Unfortunately, completely voluntary apps probably will not work at all.

The problem with optional apps

Countries in which the app is voluntary hope that about 25% of the population will download it. But experts such as the international group Covid Watch say that at least 60% of the population would be necessary.

That’s because percentages in contact tracing degrade multiplicatively.

To detect a possible infection point, both the infected and uninfected person must have the app installed on a smartphone. Hence, if about one quarter of a country’s population installs the app, then only one quarter of one quarter or about 6% of the possible infections will be detected.

In reality, the numbers get even worse. Perhaps about half of people infected by Covid never become symptomatic, and so can’t tell the app that they have the disease. This lowers the estimate of detected contacts to about 3%.

And what about children who don’t have smartphones, elderly who don’t use them, and those who simply fail to report? In any case, it is hard to imagine optional apps identifying more than a few percentage points of potential Covid infections.

Mandatory contact-tracing applications?

In my opinion, legal incentives will be necessary to achieve the 60% adoption requisite to detect any significant portion of potential Covid infections.

What would these legal incentives look like?

Obviously, governments should not impose fines or other punishments for going out in public without using a contact tracing app. What about people who don’t have smartphones? What about those who “accidentally” leave them at home? China followed the approach of use-or-punish, but that doesn’t make it ethical. And outside of China, it wouldn’t be enforceable either.

Should governments go after smart phone companies such as Google and Apple instead, requiring them to make contact-tracing mandatory? My answer is “no.” Tech companies shouldn’t be forced to do something that they reasonably hold to be unethical. And consumers shouldn’t open their smartphones to find that they’ve received an update without their consent.

Yet governments have a duty to protect the common good, which certainly includes public health. Epidemics have the peculiar feature that individual actions affect society exponentially. And while 20 and 30-somethings have comparatively low risk of mortality, by catching Covid they endanger lives of the more vulnerable elderly. Hence, government regulation is needed.

Here is my suggestion. Many governments are currently relaxing restrictions in a step-by-step process. Here in Italy, for instance, manufacturing and construction will reopen on May 4. Shops, museums, and other public venues will open on May 18. Restaurants, bars, and hairdressers will open on June 1. Why not allow people who download a decentralized contact-tracing app to proceed one step ahead in the relaxation of restrictions? For instance, users with the app would be allowed to head to shops or museums on May 4, and they could go to restaurants on May 18. Those who do not own smartphones could obtain the same privileges by keeping detailed manual contact logs.

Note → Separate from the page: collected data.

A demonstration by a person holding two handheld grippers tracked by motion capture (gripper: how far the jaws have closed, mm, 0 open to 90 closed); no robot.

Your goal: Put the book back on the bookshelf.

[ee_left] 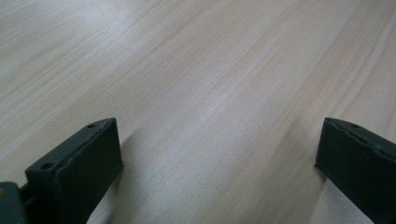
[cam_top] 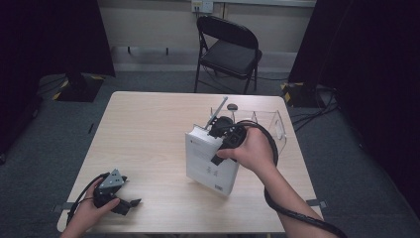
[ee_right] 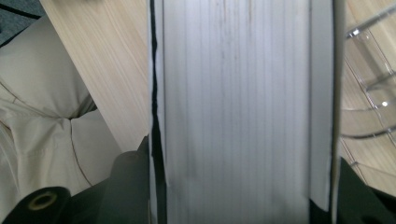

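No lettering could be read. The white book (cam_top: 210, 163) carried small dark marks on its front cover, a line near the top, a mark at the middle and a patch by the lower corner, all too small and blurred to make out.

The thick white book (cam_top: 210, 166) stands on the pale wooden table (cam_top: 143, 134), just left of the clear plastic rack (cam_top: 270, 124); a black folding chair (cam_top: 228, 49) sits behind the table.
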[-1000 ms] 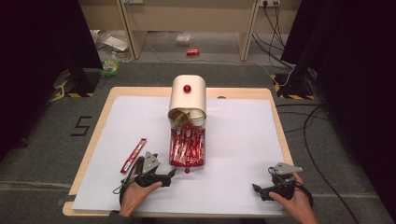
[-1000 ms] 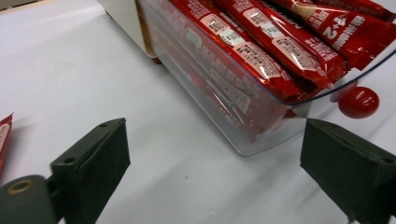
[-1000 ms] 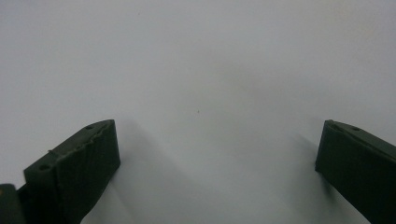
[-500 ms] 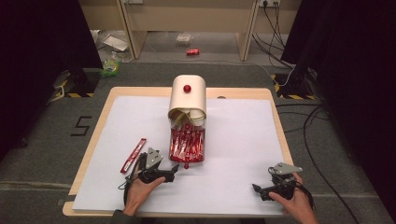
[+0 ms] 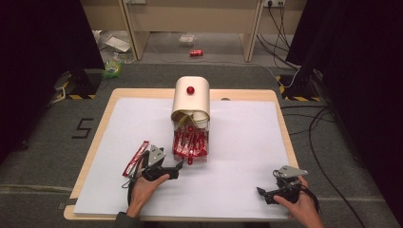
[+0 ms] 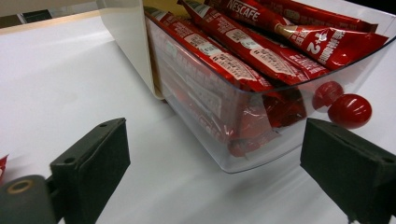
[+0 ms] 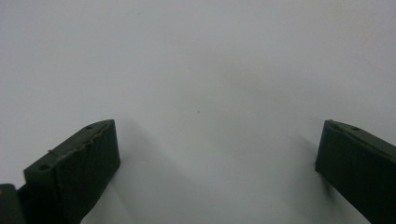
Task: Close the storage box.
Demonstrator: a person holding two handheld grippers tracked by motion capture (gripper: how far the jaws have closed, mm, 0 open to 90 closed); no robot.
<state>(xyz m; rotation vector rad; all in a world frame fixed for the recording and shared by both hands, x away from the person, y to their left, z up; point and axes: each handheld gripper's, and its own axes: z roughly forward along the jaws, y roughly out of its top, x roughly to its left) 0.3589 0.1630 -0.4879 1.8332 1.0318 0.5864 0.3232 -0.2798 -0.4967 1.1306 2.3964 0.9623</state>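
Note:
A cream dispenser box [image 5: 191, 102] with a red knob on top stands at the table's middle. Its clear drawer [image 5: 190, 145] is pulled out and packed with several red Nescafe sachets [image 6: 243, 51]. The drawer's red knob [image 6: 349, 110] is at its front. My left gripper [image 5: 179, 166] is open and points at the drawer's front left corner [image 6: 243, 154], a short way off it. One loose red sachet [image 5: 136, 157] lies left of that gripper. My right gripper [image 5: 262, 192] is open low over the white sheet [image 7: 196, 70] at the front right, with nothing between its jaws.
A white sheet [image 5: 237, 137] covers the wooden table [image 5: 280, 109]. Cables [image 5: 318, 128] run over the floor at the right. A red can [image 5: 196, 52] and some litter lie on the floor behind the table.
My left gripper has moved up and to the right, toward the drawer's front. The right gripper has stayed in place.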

In tandem with the legal incentives, my suggestion is that Google and Apple specifically prompt users to ask if they want to install the app. Both installation and the submission of positive test results should be optional, but the app must be heavily advertised in order to succeed.

The good news is that app adoption will follow a cascading patten. There is little incentive for an initial group of people to download an app with few users. But if legal incentives can convince a critical mass, then other users should find the app increasingly attractive.

Many questions remain about the logistics of such an incentive system. And there is the potential for the legal precedent to cause a slippery slope. But the technical approach is solid, and as long as tens of thousands of lives are in the balance, government sponsorship is justified for a decentralized contact-tracing application.